Per Daniella Mazzillo, quinto anno di Giurisprudenza «la fase orale della competizione è stata caratterizzata da una certa pressione: le altre squadre erano davvero brave e noi, nonostante la preparazione che ci hanno dato i nostri coaches, spesso abbiamo avuto paura prima dello svolgimento di ogni singolo round orale».

Tutti e quattro i mooties concordano sull’importanza di questo genere di competizioni per imparare a lavorare in squadra. «Poter contare sui miei compagni di squadra, dice Elisa, mi ha aiutato enormemente ad affrontare gli aspetti più tecnici del caso, sperimentando in prima persona la verità del detto ‘due teste sono meglio di una’». Chiara, per parte sua, sottolinea che «la sinergia e il conoscerci reciprocamente ha aiutato tantissimo. È stato molto bello anche il rapporto che si è creato con i coaches, sono delle persone davvero competenti e provo un’ammirazione estrema per il loro lavoro. Il loro supporto è stato fondamentale».

Per Daniella si è trattato di un percorso di crescita graduale: «Non è stato sempre facile trovare un punto d’incontro sia a livello organizzativo che decisionale, questo ha richiesto che ciascuno di noi si mettesse in una posizione di ascolto e di dialogo costruttivo con gli altri, imparando anche a trarre profitto dalle osservazioni altrui sulla propria performance».

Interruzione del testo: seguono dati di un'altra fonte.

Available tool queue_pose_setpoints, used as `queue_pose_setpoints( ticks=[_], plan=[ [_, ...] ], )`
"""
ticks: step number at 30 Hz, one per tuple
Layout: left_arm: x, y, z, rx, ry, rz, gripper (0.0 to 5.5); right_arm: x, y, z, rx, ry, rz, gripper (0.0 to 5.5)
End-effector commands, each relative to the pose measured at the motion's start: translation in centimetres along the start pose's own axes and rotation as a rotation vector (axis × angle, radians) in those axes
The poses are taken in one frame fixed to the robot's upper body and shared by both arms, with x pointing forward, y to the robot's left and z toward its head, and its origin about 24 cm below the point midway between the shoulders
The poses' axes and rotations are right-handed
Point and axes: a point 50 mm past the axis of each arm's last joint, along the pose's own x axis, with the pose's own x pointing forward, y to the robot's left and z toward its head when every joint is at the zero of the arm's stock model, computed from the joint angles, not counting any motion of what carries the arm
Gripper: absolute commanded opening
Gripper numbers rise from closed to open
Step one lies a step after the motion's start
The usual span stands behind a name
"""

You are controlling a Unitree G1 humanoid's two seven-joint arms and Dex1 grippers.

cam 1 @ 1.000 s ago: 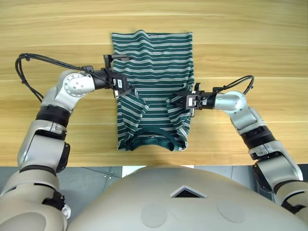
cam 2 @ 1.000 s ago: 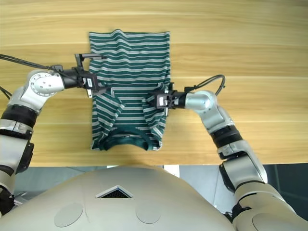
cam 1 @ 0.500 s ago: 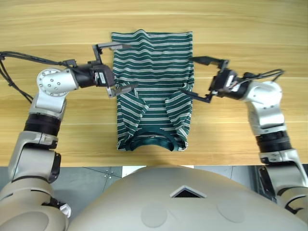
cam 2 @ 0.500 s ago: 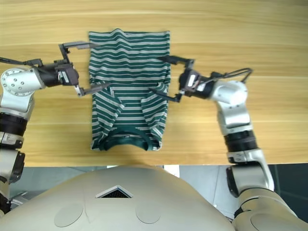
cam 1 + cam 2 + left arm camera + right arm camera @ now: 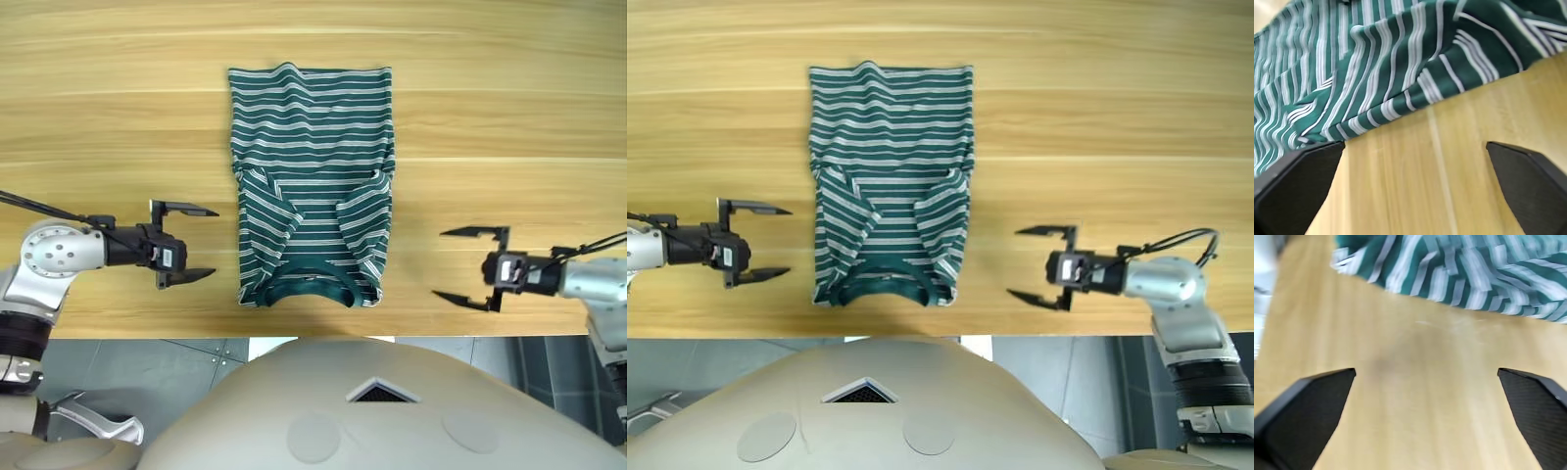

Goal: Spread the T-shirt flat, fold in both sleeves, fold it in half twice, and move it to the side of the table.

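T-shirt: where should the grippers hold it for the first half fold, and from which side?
Likely its two near corners beside the collar. The T-shirt lies flat as a long rectangle, sleeves in, and the open left gripper and right gripper flank that end, so each comes in sideways.

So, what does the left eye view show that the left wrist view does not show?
Left eye view alone: the whole T-shirt, sleeves folded in, collar at the near end, and the right gripper, open, apart from the shirt on its right. Left wrist view alone: a close look at the wavy folds along the shirt's side edge. Shared: the T-shirt, the wooden table, and the left gripper, open and clear of the cloth.
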Motion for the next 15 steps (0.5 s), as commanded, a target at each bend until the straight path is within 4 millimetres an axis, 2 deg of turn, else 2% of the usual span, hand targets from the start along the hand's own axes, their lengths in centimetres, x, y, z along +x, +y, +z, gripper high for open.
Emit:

A queste considerazioni il professor Franzina ha aggiunto un’ulteriore nota: «I coaches della squadra di quest’anno, Cecilia e Niccolò, sono stati due componenti della squadra dell’anno passato. Un gesto bello e generoso da parte loro, che conferma come la partecipazione a queste competizioni, oltre a giovare alla preparazione degli studenti, crei dei legami forti: legami fra i diversi membri della squadra, ovviamente, ma anche legami fra ognuno di loro e l’Ateneo, tanto da invogliare gli “ex” a dare una mano a chi li seguirà nell’impresa. Queste dinamiche, unitamente alla crescita dei nostri studenti, gratifica molto sia me che i collaboratori della Cattedra che, con grande dedizione, hanno ottimamente assicurato la supervisione del lavoro della squadra: Caterina Benini, Giulio Monga e Marco Pasqua».